Data Block Start

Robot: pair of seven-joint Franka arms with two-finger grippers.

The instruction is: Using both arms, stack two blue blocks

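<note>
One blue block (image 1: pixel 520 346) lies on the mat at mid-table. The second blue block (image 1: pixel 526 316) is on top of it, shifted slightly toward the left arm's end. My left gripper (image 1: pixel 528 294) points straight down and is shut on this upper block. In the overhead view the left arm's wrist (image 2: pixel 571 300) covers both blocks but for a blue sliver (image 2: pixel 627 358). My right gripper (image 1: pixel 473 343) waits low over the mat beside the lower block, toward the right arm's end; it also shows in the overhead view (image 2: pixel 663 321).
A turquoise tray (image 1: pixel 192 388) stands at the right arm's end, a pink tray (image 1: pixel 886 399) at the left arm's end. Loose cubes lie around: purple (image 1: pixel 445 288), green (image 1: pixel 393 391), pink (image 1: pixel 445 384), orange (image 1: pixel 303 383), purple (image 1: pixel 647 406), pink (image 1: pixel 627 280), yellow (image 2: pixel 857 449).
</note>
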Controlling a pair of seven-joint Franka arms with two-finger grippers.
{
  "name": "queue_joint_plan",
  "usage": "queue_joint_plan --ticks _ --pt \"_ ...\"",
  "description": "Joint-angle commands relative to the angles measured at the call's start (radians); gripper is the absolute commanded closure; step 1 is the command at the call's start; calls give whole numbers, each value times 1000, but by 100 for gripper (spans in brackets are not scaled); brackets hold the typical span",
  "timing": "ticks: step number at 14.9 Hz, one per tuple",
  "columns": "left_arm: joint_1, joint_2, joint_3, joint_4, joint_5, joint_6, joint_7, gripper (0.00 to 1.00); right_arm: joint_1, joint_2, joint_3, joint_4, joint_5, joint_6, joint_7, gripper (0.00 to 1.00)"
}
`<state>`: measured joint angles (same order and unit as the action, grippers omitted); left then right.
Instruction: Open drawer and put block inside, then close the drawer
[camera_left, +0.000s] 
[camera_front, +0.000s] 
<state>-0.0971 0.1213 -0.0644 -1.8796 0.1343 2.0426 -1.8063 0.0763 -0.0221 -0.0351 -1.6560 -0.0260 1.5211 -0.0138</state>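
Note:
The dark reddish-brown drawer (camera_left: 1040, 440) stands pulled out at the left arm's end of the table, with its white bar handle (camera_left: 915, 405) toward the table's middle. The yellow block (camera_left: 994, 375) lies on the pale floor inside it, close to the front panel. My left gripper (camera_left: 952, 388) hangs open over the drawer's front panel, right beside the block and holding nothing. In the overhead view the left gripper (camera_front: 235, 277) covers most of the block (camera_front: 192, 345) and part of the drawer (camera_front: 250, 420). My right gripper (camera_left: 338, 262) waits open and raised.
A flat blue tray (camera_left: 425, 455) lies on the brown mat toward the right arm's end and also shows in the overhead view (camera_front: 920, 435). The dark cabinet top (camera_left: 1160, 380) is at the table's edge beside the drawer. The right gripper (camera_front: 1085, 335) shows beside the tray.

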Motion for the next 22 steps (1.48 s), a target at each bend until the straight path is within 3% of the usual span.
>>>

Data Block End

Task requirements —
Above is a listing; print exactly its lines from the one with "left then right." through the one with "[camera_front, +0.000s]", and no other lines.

Exercise output —
`<state>`: measured joint angles (same order and unit as the action, grippers omitted); left then right.
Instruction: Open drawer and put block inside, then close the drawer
[camera_left, +0.000s] 
[camera_front, +0.000s] 

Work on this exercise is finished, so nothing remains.